Klin Monatsbl Augenheilkd 2011; 228 - KV55
DOI: 10.1055/s-0031-1297342

Der PEX-Patient – ein internistischer Fall?

D Bendschneider 1, 2, J Harazny 2, G Michelson 2, J Wachtlin 1
  • 1Berlin – Augenabteilung Sankt-Gertrauden Krankenhaus
  • 2Erlangen – Universitätsaugenklinik Erlangen

Hintergrund: Das Pseudoexfoliationssyndrom (PEX) ist ein generalisierter Prozess der extrazellulären Matrix, eine Elastose mit exzessiver Synthese und gestörtem Abbau von elastischer Mikrofibrillen. Das PEX-Syndrom gewinnt aufgrund der hohen Prävalenz (15% im Alter ≥60 Jahre), des damit assoziierten Glaukoms (25% aller OWG) und anderer okulären Manifestationen wie Phakopathie, Zyklo- und Zonulopathie zunehmend an Bedeutung. Methoden: Der Vortrag gibt einen aktuellen Überblick über die Besonderheiten des PEX-Glaukoms sowie über die okulären und systemischen Assoziationen des PEX-Syndroms anhand der aktuellen Datenlage in der Literatur.

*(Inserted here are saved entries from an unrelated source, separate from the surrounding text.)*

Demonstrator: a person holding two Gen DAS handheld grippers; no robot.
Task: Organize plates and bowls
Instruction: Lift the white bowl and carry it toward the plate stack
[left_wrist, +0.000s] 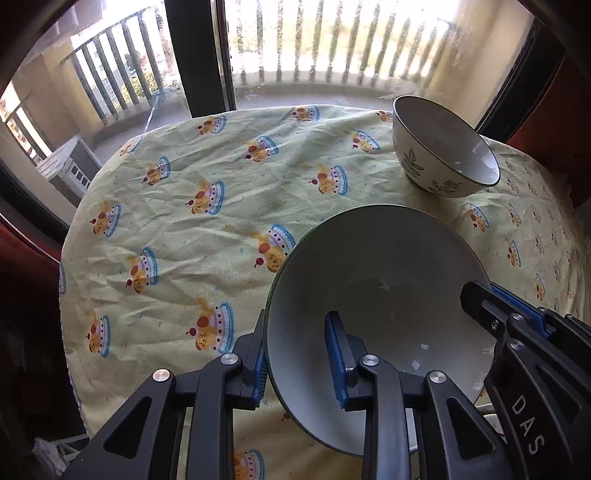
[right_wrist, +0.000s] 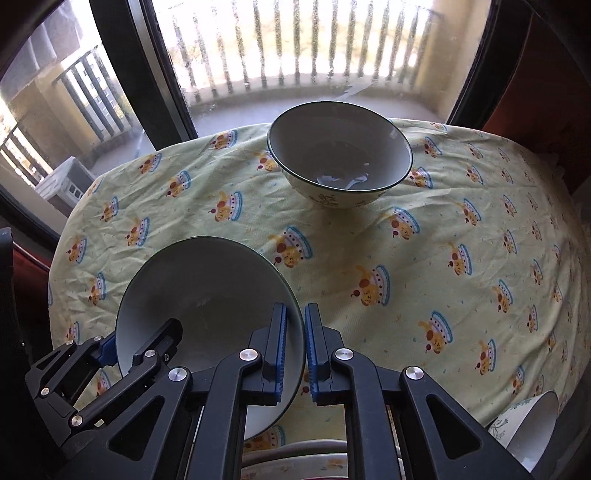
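Both grippers clamped on one bowl (left_wrist: 369, 295), held tilted above the near edge of the tablecloth (left_wrist: 184, 229). Left gripper (left_wrist: 299, 354) pinching the rim's left side, one pad inside, one outside. Right gripper (right_wrist: 295, 354) pinching the rim's right side likewise. Second bowl (right_wrist: 340, 155), leaf-patterned, upright near the far edge by the window (right_wrist: 295, 55). Third bowl (right_wrist: 532, 428) partly visible at the near right edge.

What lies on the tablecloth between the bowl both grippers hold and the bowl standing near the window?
Nothing: in the right wrist view, only bare printed tablecloth separates the held bowl from the far bowl.
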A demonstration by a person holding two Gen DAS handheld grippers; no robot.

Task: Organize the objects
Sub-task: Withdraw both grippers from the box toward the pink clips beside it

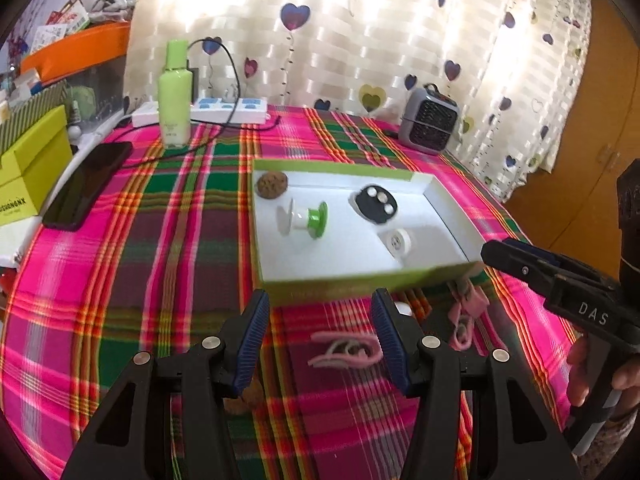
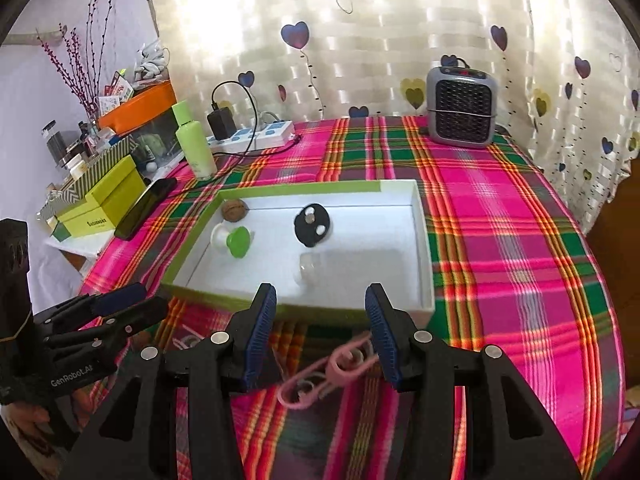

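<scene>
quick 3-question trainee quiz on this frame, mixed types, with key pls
1. True or false: the left gripper is shut on a pink clip.
2. Multiple choice: where does the walnut lie in the box? A) far left corner B) near right corner C) outside it, on the cloth
3. Fill in: the pink clips between the right gripper fingers lie on the ___, not in the box.

Key
1. False: its jaws stand open, with the clip lying loose on the tablecloth between them.
2. A
3. tablecloth
</scene>
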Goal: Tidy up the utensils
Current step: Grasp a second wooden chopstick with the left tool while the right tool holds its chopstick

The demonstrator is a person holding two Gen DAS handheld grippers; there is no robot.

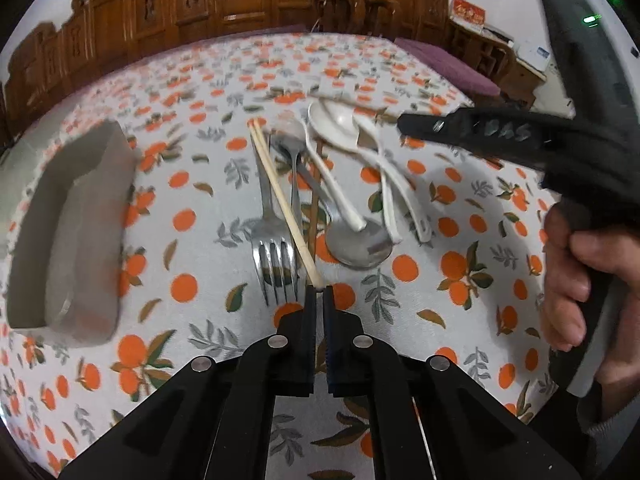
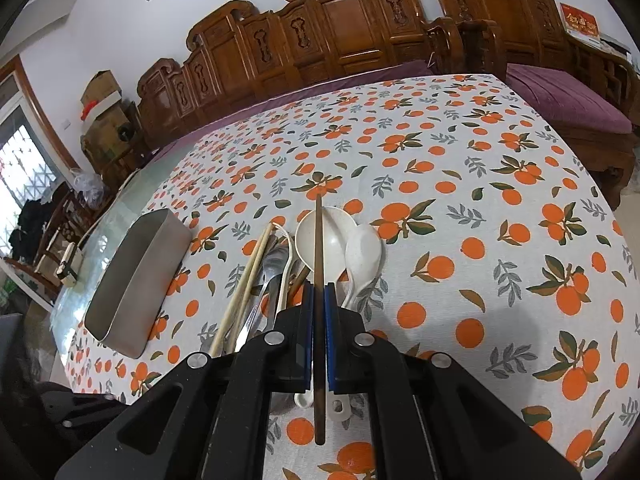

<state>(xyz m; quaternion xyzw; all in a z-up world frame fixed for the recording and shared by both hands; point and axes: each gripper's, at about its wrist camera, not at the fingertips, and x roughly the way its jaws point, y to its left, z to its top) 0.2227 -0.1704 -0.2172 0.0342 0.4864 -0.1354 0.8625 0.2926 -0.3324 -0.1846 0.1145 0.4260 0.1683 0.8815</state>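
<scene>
Left tongs (image 1: 319, 289) were closed on the near end of the pale bamboo chopsticks (image 1: 280, 196), the two sticks running away from the tips and slightly left across the pile. No earlier state recorded here

Right tongs (image 2: 319, 286) were closed on a dark brown chopstick (image 2: 319, 264); the stick passed between the pads, its far end lying over the large white spoon (image 2: 322, 242) and its near end sticking out behind the tips

Utensil pile lay on the surface (image 2: 480, 184), covered by an orange-print cloth, directly ahead of both tongs:
- metal fork (image 1: 272, 248), tines toward the left tongs, just left of their tips, partly under the pale chopsticks
- metal spoon (image 1: 358, 246), bowl just right of and beyond the left tips
- large white spoon and a smaller white spoon (image 2: 362, 256) side by side, handles crossing the metal spoon's bowl; the smaller one sat just right of the right tongs' tips
- pale chopsticks seen from the right wrist left of the right tongs, angled across the metal handles

Grey metal container (image 1: 68, 236) sat on the surface, well left of both tongs, open top showing; contents could not be made out

The person's hand (image 1: 568, 276) gripped the right tool's handle, to the right of the left tongs
</scene>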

Zusätzlich wird eine klinische Studie aus dem Erlanger Glaukomregister vorgestellt, die die Gefäßwanddicke retinaler Gefäße (A. temporalis superior retinae) bei 19 Patienten mit klinisch asymmetrischer Ausprägung des PEX-Syndroms mittels SLDF (Scanning Laser (670nm) Doppler flowmetry, Heidelberg Retina Flowmeter) in vivo untersucht hat. Ergebnisse: Laut der aktuellen Literatur ist das PEX-Syndrom mit TIA, Apoplex, arterieller Hypertension, Myokardinfarkt, Aortenaneurysmen und retinalen Gefäßverschlüssen assoziiert. Okuläre, klinisch „unilaterale“ Manifestation des PEX-Syndroms findet man bei 48–76% der Betroffenen. Die Konversionsrate von „unilateralem“ in bilaterales PEX beträgt 29% nach 15 Jahren und von unilateralem in bilaterales PEX-Glaukom 48% nach 15 Jahren. In der hier untersuchten Population war die Gefäßwand der A. temporalis superior retinae in Augen mit klinisch sichtbarem PEX signifikant dicker verglichen mit der in den Partneraugen mit klinisch nicht-sichtbarem PEX und im Vergleich zur Normalpopulation. Ähnliche Ergebnisse fanden wir bei Patienten nach Apoplex und nach TIA, die kein PEX und keine okulären Erkrankungen aufwiesen. Schlussfolgerung: Das PEX-Syndrom ist eine Systemerkrankung, die sowohl multiple okuläre als auch systemische Manifestationen zeigt. Die klinische unilaterale okuläre Manifestation des PEX-Syndroms ist mit unilateralen Veränderungen der Gefäßwand retinaler Gefäße assoziiert.